Stachyneura sceliphrodes

Scientific classification
- Kingdom: Animalia
- Phylum: Arthropoda
- Class: Insecta
- Order: Lepidoptera
- Family: Xyloryctidae
- Genus: Stachyneura
- Species: S. sceliphrodes
- Binomial name: Stachyneura sceliphrodes (Meyrick, 1925)
- Synonyms: Cryptophasa sceliphrodes Meyrick, 1925;

= Stachyneura sceliphrodes =

- Authority: (Meyrick, 1925)
- Synonyms: Cryptophasa sceliphrodes Meyrick, 1925

Species of moth

Stachyneura sceliphrodes is a moth in the family Xyloryctidae. It was described by Edward Meyrick in 1925. It is found in Queensland, Western New Guinea and Papua New Guinea.

The wingspan is 35–40 mm. The forewings are pale greyish ochreous with snow-white reflections, the veins are white sprinkled with dark red brown or sometimes suffused with reddish. There is a snow-white costal streak broad at the base and narrowed to a point at about three-fourths.
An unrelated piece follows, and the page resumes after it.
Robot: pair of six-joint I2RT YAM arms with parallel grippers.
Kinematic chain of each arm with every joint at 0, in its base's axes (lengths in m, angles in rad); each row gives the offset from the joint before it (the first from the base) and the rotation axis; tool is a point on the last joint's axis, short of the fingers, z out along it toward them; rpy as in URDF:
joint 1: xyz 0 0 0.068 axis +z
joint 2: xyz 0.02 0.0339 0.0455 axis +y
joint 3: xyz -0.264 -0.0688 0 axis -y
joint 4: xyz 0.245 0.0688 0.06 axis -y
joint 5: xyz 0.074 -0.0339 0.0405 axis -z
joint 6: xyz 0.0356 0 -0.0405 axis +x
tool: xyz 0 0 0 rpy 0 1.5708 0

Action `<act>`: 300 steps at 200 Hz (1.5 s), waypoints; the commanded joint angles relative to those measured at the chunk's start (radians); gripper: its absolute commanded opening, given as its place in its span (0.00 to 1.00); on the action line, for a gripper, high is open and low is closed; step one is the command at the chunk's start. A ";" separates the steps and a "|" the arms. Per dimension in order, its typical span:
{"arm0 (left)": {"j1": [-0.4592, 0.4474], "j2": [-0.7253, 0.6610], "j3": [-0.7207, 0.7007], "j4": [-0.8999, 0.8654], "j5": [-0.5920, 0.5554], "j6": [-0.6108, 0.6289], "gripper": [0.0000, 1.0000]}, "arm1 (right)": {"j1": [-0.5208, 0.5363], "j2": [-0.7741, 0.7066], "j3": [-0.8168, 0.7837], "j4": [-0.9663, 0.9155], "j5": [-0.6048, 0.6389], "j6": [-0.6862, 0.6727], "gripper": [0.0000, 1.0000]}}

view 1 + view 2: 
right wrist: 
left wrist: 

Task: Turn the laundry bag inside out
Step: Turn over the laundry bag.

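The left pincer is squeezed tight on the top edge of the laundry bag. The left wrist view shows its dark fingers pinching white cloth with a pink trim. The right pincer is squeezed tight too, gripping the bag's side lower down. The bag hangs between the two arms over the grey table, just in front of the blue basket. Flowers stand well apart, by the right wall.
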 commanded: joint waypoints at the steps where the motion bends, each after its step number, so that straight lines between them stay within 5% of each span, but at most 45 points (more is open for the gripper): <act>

The cell and dorsal area are more or less suffused with reddish or brown, with thick oblique streaks of blackish or dark red-brown sprinkles from the dorsum at one-third and beyond the middle, and a spot towards the tornus, the spaces between these sometimes suffused with white. There is a terminal series of blackish or dark red-brown triangular dots. The hindwings are light greyish ochreous.